Some authors [23, 57] have considered the action of the abductor of the first toe as a flexor of the first ray. Together with the sesamoid bones, during the third rocker phase, the abductor of the first toe is in a good position for the development of an effective flexion arm of the first ray [57].

Assessing extension in the first metatarsophalangeal joint with movement in other joints of the lower limb in the sagittal plane, J. Perry [16] concluded that normally during the “third rocker” phase, this movement of the first toe is accompanied by 35° knee joint flexion and 20° ankle joint plantoflexion.

Forefoot locking mechanism

Functionally, the foot is considered a kind of energy absorption adapter during initial contact with the surface and as a rigid lever necessary to implement an effective pushoff in the final stance phase [58].

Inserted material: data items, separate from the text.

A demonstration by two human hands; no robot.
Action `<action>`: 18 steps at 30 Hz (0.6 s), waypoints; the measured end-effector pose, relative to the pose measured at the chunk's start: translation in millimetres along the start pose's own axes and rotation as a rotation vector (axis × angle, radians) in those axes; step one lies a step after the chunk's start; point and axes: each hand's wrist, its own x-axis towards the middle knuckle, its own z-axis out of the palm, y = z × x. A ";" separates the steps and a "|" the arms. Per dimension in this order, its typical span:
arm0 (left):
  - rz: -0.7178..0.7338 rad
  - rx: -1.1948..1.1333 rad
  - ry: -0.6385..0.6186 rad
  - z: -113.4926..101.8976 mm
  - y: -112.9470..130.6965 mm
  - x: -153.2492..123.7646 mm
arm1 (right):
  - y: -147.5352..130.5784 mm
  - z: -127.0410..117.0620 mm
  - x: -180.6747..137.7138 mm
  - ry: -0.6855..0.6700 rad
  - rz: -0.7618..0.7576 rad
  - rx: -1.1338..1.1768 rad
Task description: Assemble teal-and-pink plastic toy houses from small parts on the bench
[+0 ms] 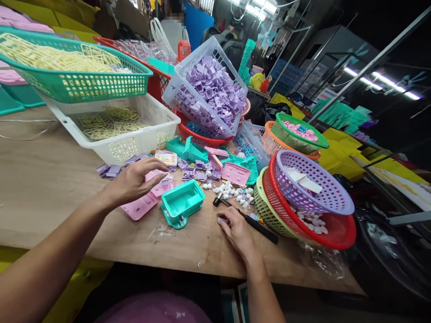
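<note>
"What is our right hand (236, 229) holding?"

"Thumb and forefinger pinch a small lilac piece (222, 219), just right of lower centre."

"And our left hand (136, 176)?"

"Over the pink trays (139, 206), left of centre, fingers curved, with a narrow gap between thumb and fingertips."

"What do we have between our hands?"

"A turquoise case (182, 204), open side up."

"Farther out?"

"A hammer (262, 229) beside our right hand, stacked baskets (328, 186) at the right, and a tilted crate (172, 85) of lilac parts (212, 80) at upper centre."
</note>
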 end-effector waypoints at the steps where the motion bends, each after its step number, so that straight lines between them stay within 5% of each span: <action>1: -0.031 0.013 0.015 2.4 -4.1 5.2 | -1.5 5.7 7.4 0.016 -0.014 -0.001; 6: -0.071 0.013 0.001 24.9 -6.5 22.9 | -17.2 23.5 40.5 0.082 -0.102 0.029; 10: -0.013 0.036 -0.004 34.6 -6.9 24.6 | -13.3 12.6 46.5 0.124 -0.184 0.017; 15: -0.016 0.054 -0.018 26.7 -6.0 29.5 | 21.9 -16.5 46.0 0.344 -0.003 -0.302; 18: 0.038 0.052 -0.070 30.8 15.4 32.5 | 33.5 -22.4 53.0 0.326 0.017 -0.398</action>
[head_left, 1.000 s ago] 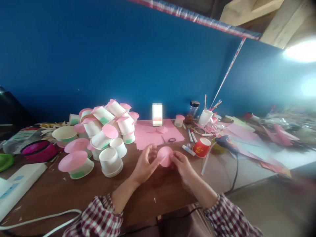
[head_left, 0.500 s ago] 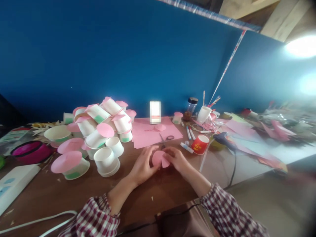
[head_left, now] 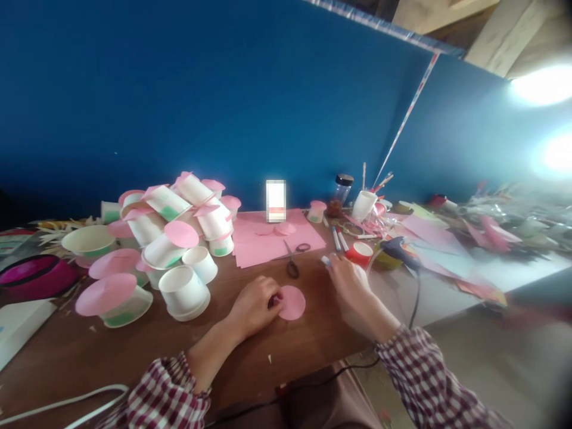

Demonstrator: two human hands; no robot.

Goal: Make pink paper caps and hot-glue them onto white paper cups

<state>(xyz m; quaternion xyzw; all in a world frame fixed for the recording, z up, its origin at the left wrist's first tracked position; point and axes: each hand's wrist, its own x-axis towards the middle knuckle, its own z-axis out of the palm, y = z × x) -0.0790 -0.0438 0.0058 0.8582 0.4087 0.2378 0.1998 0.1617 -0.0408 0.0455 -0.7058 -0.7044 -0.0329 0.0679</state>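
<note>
My left hand [head_left: 257, 304] has its fingers closed at the left edge of a round pink paper disc [head_left: 294, 302], which lies on the brown table. To the right, my right hand [head_left: 351, 279] is closed over a small white and blue glue tube [head_left: 326, 261]; only the tube's end shows past the fingers. Black-handled scissors [head_left: 292, 268] lie open beyond the disc, their tips toward the pink sheets [head_left: 250, 247]. Just behind my right hand stands a red paper cup [head_left: 360, 252], partly hidden by it.
White paper cups [head_left: 183, 292] with pink disc tops are heaped at left. Markers [head_left: 336, 238], a lidded jar [head_left: 343, 187] and a white cup of tools [head_left: 364, 205] stand behind. A glue gun [head_left: 397, 247] with its cord lies right, beside paper scraps [head_left: 431, 235].
My right hand has let go of the pink paper and moved right to the glue tube. The disc, held slit in both hands before, now lies flat under my left fingers.
</note>
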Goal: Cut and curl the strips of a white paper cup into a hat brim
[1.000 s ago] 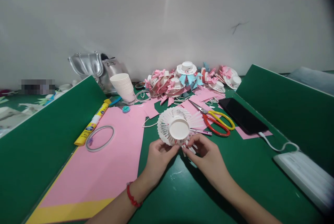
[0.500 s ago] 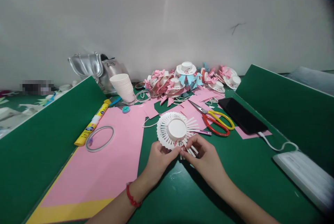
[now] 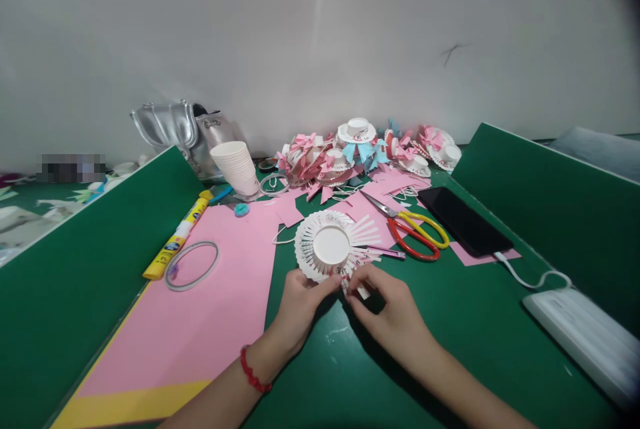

The talonavicular and calcaneocuboid joints make up Chopart’s joint, or midtarsal joint, which can lock to provide stability. This mechanism is critical to the transition of the foot from a mobile adapter that absorbs the energy of the initial contact to a rigid lever during pushoff. The position of the heel in the frontal plane plays an important role in this locking mechanism. The axes of the calcaneocuboid and talonavicular joints intersect when the calcaneus is inverted, forming a thrust between the calcaneus and talus, which limits movement (Fig. 8d) [59–62]. Some studies have presented a quantitative assessment of the function of the locking mechanism of the midtarsal joint in different forefoot and hindfoot positions [62, 63]. A similar mechanism has been described for the knee joint [64].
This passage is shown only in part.